Running 210501-d8322a59-Linux-x86_64 on MAC OS, I have

  • taken a random list of files of mine,
  • added purpusely some additional keywords to some files taken from https://github.com/photoprism/photoprism/blob/develop/pkg/txt/stopwords.go and
  • checked the keywords of the photos in PP afterwards.

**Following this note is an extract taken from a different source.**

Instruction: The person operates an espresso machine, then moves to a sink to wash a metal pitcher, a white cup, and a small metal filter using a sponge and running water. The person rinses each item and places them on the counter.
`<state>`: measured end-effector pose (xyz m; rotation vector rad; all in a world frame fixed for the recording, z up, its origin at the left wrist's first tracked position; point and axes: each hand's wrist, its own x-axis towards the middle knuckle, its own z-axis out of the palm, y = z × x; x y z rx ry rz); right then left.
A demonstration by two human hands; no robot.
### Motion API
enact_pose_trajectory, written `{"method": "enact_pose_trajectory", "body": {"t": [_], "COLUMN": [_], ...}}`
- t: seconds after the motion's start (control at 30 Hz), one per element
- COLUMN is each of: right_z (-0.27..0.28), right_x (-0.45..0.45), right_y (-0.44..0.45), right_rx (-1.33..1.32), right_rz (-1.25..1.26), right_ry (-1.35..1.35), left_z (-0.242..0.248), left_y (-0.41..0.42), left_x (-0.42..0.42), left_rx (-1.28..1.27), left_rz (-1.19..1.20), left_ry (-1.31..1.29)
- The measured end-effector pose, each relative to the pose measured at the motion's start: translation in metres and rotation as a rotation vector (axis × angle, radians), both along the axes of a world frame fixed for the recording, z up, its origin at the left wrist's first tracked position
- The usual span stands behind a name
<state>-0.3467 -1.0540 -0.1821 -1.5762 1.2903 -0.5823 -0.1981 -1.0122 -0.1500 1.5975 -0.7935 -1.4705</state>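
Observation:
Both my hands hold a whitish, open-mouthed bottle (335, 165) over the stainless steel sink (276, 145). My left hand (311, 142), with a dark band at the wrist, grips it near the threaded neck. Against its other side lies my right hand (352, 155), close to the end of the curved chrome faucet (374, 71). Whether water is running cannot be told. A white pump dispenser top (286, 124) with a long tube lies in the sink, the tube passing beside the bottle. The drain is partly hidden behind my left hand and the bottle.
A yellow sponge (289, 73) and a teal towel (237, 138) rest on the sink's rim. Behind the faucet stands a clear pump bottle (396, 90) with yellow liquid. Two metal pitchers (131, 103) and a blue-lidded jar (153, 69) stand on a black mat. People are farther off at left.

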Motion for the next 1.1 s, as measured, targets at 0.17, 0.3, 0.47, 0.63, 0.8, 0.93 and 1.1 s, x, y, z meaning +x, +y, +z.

I grouped the results into:

  1. OK == all keywords from file plus PP generated keywords are shown:
xxx@yyy:~/Pictures/photoprism_1153/import$ exiftool -a -s -G0:1 -Flash -keywords ../../photoprism/import/* 
======== ../../photoprism/import/01032008789.jpg
[EXIF:ExifIFD]  Flash                           : Auto, Did not fire
[IPTC]          Keywords                        : PPexported, photo
======== ../../photoprism/import/IMG_0436.HEIC
[EXIF:ExifIFD]  Flash                           : Off, Did not fire
[XMP:XMP-pdf]   Keywords                        : done, PPexported
======== ../../photoprism/import/IMG_7765.JPG
[EXIF:ExifIFD]  Flash                           : Auto, Fired, Red-eye reduction
[IPTC]          Keywords                        : PPexported
======== ../../photoprism/import/P1070475.JPG
[EXIF:ExifIFD]  Flash                           : Auto, Fired, Red-eye reduction
[IPTC]          Keywords                        : PPexported, var
  1. probably OK == all keywords from file except "39" and "lx", plus PP generated keywords are shown (is it so that 2-letter keywords are by default omitted?):
======== ../../photoprism/import/15072007391.jpg
[EXIF:ExifIFD]  Flash                           : Auto, Did not fire
[IPTC]          Keywords                        : group, videoBest, PPexported, 39
======== ../../photoprism/import/P1100808.JPG
[EXIF:ExifIFD]  Flash                           : Auto, Fired
[IPTC]          Keywords                        : done, PPexported, film, flickr, lx
  1. NOK == only PP generated keywords are shown, none of the file based keywords is shown:
======== ../../photoprism/import/IMG_1379.HEIC
[EXIF:ExifIFD]  Flash                           : Auto, Fired
[XMP:XMP-pdf]   Keywords                        : done, PPexported
======== ../../photoprism/import/IMG_1789.HEIC
[EXIF:ExifIFD]  Flash                           : Auto, Fired
[XMP:XMP-pdf]   Keywords                        : selfie, PPexported
    8 image files read

From what I can see, the original "flash" problem AND the "stopwords" seems to be solved for *JPG (irrespective of flash) and for such *HEIC files, where flash is off.
For *HEIC files for which flash is on (ie. true), however, PP is not reflecting any file based keyword.

@lastzero
Copy link
Member

lastzero commented May 2, 2021

Thanks a lot for the detailed test!

probably OK == all keywords from file except "39" and "lx", plus PP generated keywords are shown (is it so that 2-letter keywords are by default omitted?):

Yes, single latin letters and two letter "words" are omitted as they are most likely noise and won't be useful for performing a search (unless you do an exact match instead of searching for all keywords that contain the term). This does not apply for Chinese and other non-latin languages where single symbols are more expressive.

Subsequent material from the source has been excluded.